For the material below, return exactly the lines starting at the line containing "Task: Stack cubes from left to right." and ending at the line containing "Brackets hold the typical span", both ends included, and no others.
★ ★ ★ ★
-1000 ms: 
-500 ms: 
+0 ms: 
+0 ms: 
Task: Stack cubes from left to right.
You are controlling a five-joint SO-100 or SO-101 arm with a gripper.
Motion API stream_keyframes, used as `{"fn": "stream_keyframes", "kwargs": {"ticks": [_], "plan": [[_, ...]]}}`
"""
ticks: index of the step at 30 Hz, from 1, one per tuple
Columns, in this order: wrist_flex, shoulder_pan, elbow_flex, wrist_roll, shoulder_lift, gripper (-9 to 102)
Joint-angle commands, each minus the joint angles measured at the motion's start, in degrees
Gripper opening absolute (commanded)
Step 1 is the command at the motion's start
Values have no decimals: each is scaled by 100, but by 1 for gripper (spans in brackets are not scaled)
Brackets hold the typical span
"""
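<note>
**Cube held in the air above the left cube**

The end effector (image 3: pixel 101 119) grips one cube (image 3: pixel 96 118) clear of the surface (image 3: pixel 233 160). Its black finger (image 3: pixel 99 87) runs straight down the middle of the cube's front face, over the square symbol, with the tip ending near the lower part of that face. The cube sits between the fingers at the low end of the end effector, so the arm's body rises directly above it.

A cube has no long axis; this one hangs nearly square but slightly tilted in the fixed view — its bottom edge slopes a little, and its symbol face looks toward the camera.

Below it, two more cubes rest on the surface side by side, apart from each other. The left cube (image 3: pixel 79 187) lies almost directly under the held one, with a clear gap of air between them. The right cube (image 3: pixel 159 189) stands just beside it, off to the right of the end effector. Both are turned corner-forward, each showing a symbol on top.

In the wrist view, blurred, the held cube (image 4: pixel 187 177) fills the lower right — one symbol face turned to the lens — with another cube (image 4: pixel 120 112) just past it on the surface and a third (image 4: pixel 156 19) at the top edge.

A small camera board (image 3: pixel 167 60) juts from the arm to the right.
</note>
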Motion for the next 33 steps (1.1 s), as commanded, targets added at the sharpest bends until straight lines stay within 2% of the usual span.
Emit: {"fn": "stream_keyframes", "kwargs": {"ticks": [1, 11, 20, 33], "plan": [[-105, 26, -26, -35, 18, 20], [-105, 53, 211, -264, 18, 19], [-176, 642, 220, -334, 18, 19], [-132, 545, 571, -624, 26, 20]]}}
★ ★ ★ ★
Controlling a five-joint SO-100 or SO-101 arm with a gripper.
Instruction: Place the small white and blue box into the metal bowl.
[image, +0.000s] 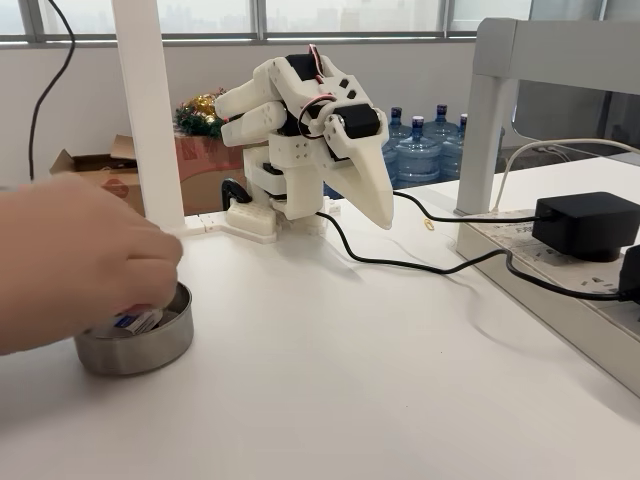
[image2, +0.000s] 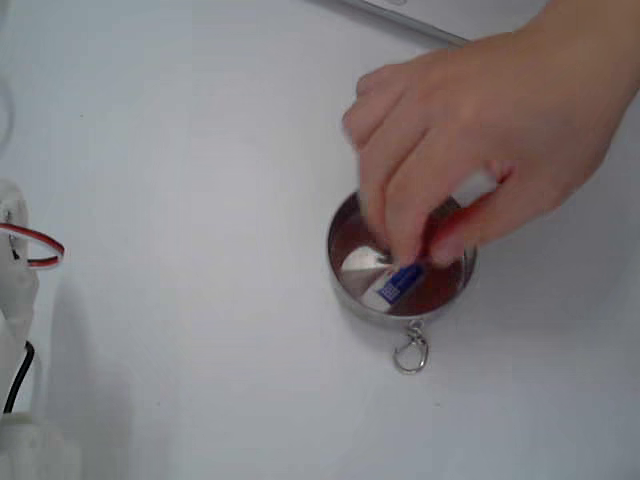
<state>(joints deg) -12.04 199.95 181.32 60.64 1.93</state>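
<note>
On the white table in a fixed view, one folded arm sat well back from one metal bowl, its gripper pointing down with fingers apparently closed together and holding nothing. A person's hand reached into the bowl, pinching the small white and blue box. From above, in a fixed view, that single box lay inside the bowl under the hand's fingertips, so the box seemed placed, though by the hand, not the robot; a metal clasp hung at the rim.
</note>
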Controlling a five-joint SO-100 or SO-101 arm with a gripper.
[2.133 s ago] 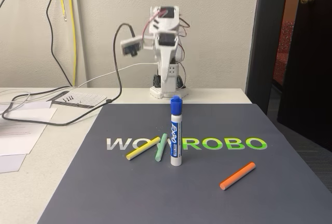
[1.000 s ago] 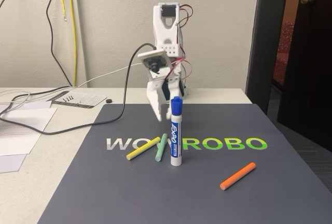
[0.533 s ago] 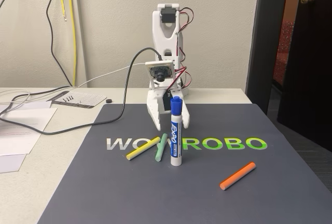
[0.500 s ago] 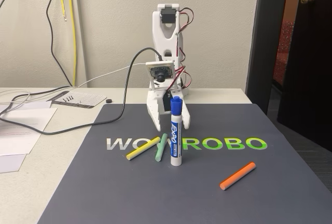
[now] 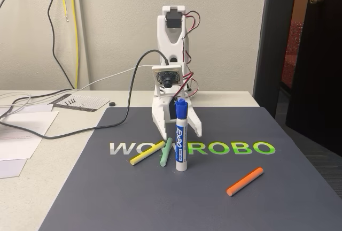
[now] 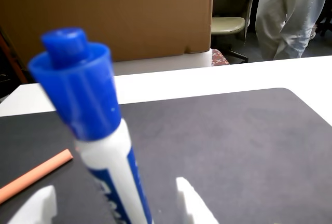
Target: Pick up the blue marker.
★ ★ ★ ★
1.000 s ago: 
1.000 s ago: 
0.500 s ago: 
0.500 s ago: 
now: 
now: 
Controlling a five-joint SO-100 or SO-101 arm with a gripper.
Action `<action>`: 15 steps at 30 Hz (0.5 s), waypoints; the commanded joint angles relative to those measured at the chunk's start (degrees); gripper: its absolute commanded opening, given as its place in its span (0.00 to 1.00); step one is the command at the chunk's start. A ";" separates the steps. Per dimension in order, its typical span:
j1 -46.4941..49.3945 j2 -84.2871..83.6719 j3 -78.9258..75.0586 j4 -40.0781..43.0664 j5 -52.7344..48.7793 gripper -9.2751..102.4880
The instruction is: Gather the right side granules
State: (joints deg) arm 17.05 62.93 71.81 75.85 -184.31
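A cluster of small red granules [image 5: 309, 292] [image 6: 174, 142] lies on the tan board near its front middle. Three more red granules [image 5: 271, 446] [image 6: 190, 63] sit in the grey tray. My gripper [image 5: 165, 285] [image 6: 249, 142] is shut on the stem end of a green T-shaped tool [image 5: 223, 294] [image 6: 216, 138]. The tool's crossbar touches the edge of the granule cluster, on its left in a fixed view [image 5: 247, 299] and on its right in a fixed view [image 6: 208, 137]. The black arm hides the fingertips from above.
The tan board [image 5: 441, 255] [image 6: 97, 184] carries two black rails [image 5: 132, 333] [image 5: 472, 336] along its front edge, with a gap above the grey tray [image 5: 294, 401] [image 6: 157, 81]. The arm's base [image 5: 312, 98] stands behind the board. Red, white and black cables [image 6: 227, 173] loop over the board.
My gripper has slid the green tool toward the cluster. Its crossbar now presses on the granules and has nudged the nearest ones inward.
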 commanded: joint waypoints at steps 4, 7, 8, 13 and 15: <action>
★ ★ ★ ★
#### RESULT:
Task: Stack cubes from left to right.
You are controlling a five-joint SO-100 or SO-101 arm with a gripper.
Motion API stream_keyframes, used as `{"fn": "stream_keyframes", "kwargs": {"ticks": [_], "plan": [[_, ...]]}}`
"""
ticks: index of the step at 30 Hz, from 1, one per tuple
Columns, in this order: wrist_flex, shoulder_pan, elbow_flex, wrist_roll, shoulder_lift, gripper (-9 to 102)
Joint-angle commands, each minus the joint angles measured at the motion's start, in degrees
Gripper opening absolute (commanded)
Step 1 is the command at the motion's start
Values have no decimals: each is scaled by 100, but by 1 for gripper (spans in brackets are not scaled)
Brackets hold the typical span

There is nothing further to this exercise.